Required environment variables:

• KEYCLOAK_AUTH (e.g., http://localhost:8180/auth)
• KEYCLOAK_REALM
• KEYCLOAK_CLIENT
• KEYCLOAK_CLIENT_SECRET
• CORS_ALLOWED_ORIGINS (e.g., http://localhost:3000,http://localhost:8080)

Optional profile:

• dev profile uses src/main/resources/application-dev.yaml with sample values.

Additional features:

• Virtual threads enabled via Spring Boot 4.0.2

Keycloak Configuration

The service requires a Keycloak client with service account enabled.

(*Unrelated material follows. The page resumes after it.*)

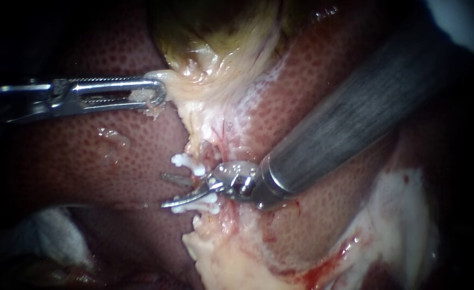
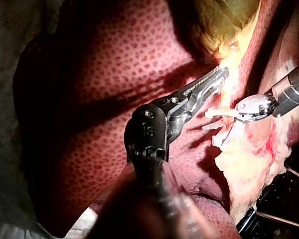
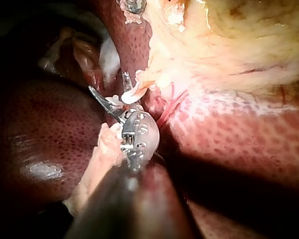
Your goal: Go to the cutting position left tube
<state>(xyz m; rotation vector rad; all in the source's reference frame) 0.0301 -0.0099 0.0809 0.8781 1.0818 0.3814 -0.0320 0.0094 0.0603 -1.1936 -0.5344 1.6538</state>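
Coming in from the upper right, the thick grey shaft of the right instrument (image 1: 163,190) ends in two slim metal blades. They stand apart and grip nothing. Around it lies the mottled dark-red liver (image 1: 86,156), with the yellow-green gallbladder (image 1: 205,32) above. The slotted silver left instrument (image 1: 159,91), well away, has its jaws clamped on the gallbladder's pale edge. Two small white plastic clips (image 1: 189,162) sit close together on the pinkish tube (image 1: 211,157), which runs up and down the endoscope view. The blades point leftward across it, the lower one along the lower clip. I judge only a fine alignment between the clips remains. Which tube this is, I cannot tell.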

The service account must have the following realm-management client roles assigned:

Required Keycloak server feature:

• Token exchange must be enabled at Keycloak startup: KC_FEATURES=token-exchange

Required service account roles:

• query-users - Required to search for users by RFID attribute
• view-users - Required to read user details
• impersonation - Required to perform token exchange and impersonate users

To configure in Keycloak:

1. Ensure Keycloak is started with token exchange enabled: KC_FEATURES=token-exchange
2. Create a new client (e.g., rfid-adapter)
3. Enable Service accounts roles in the client settings
4. Go to the Service Account Roles tab
5. Add the client role filter for realm-management
6. Assign the roles: query-users, view-users, and impersonation
7. Add an RFID user attribute to users for RFID-based authentication:
   • Navigate to Users → Select a user → Attributes tab
   • Add attribute key: RFID, value: the RFID number (e.g., 1234567890)
   • The service queries users by this attribute to match RFID cards to user accounts

Build and run

Prerequisites:

• Java 25 (configured in pom.xml)

Run locally:

./mvnw spring-boot:run

Run with dev profile:

./mvnw spring-boot:run -Dspring-boot.run.profiles=dev

Build jar:

./mvnw package

Run jar:

java -jar target/keycloak-rfid-adapter-0.0.1-SNAPSHOT.jar

Docker

Build the jar first, then build the image:

./mvnw package
docker build --build-arg JAR_FILE=target/keycloak-rfid-adapter-0.0.1-SNAPSHOT.jar -t keycloak-rfid-adapter:local .

Run:

docker run --rm -p 8080:8080 \
  -e KEYCLOAK_AUTH=http://host.docker.internal:8180/auth \
  -e KEYCLOAK_REALM=REALM \
  -e KEYCLOAK_CLIENT=rfid-adapter \
  -e KEYCLOAK_CLIENT_SECRET=change-me \
  keycloak-rfid-adapter:local

Project layout

• src/main/java/stylepatrick/keycloakrfidadapter Spring Boot app, controllers, services.
• src/main/resources/application.yaml base configuration.
• Dockerfile runtime image (Temurin JRE 25).

Notes

• Token exchange uses the Keycloak Admin client to resolve user ID by RFID and then exchanges for a user token.
• /auth/details does not validate signature; it decodes the JWT payload and extracts claims.
• CORS is configured via CORS_ALLOWED_ORIGINS environment variable.